Così, quando, si investe, si fa un rapporto tra soldi investiti ed soldi ricevuti. Quel rapporto è un rendimento, che si esprime in percentuale. Se io domani compro BTP italiani a 10 anni so che riceverò un rendimento annuo del 6%. Più un investimento è rischioso più il rendimento sale e viceversa. Se compro titoli greci pretenderò sicuamente un rendimento più elevato. Al contrario se compro titoli tedeschi o di altro paese ritenuto affidabile.
Se io, invece, investo in un negozio o in un titolo azionario, voglio essere premiato (per il rischio maggiore che corro) con un rendimento maggiore.
Se io so che un negozio, mi rende, tolte le spese, 50.000 euro all'anno (al lordo delle tasse), non investirò certo, in quel negozio, un milione di euro. Semplicemente perché quell'investimento, assumendo utili costanti, mi rende il 5% all'anno, meno di un investimento in titoli di Stato italiani. Quindi, scelgo di comprare titoli di Stato e me ne sto a casa senza fare niente.

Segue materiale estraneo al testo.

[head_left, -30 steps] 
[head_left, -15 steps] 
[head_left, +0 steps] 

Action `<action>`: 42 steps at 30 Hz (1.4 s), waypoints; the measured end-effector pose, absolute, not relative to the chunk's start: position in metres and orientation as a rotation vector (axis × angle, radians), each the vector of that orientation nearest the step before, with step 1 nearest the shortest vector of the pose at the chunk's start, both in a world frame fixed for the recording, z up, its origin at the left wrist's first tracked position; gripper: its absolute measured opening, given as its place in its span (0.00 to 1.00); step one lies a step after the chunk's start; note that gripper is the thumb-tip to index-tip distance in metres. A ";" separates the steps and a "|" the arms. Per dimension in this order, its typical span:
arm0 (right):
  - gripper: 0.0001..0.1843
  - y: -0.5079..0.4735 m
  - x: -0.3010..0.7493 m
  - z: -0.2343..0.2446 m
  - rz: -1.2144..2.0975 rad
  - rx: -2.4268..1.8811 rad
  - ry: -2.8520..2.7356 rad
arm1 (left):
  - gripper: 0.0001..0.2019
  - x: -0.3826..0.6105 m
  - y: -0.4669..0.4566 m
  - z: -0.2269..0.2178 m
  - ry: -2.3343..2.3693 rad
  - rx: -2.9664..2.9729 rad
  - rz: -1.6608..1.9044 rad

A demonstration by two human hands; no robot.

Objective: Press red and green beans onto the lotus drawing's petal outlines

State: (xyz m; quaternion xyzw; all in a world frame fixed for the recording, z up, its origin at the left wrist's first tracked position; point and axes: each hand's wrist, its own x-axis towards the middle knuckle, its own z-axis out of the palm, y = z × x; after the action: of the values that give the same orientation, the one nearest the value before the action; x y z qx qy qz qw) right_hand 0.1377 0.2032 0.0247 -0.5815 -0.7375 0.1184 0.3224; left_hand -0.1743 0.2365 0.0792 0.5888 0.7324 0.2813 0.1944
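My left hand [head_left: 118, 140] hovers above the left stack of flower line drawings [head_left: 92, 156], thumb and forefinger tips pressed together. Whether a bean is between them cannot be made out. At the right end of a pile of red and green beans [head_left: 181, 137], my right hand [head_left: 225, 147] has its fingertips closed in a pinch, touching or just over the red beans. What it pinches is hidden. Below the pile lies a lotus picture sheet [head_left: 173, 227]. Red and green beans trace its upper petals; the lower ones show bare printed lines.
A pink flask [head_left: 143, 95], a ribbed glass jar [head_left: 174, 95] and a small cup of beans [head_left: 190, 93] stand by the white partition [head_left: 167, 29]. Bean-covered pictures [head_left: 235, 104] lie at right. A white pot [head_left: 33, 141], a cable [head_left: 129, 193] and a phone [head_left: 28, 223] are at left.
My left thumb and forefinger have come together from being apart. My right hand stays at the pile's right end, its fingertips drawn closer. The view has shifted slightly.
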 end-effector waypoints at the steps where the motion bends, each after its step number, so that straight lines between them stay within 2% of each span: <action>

Se, invece, quel negozio rendesse 120.000 euro all'anno io investerei al 12% e se ne potrebbe parlare.
Poniamo, però, che io investa un milione di euro in un negozio che rende 120.000 euro all'anno ma io sono un imbecille totale. E gli anni successivi il negozio comincia a rendere sempre meno. Ecco, allora, che il valore di quel negozio comincia a scendere proporzionalmente.
Se dopo tre anni il negozio rende 50.000 all'anno, quel negozio varrà sicuramente meno di 850.000 euro, perché, secondo il ragionamento di prima, chi ha quella somma preferisce guadagnare 50.000 con i titoli di Stato senza fare nulla.
I mercati azionari si muovono secondo questa logica. Guardando, però, non solo gli utili passati ma soprattutto gli utili futuri. Se, a causa di quella specifica azione, del settore di riferimento, del quadro macroeconomico, si prevede che gli utili futuri caleranno, il titolo scenderà.
Al contrario, se si prevede che gli utili saliranno, anche il titolo salirà. Tutto questo non avviene in un secondo, ma, prima o poi, avviene.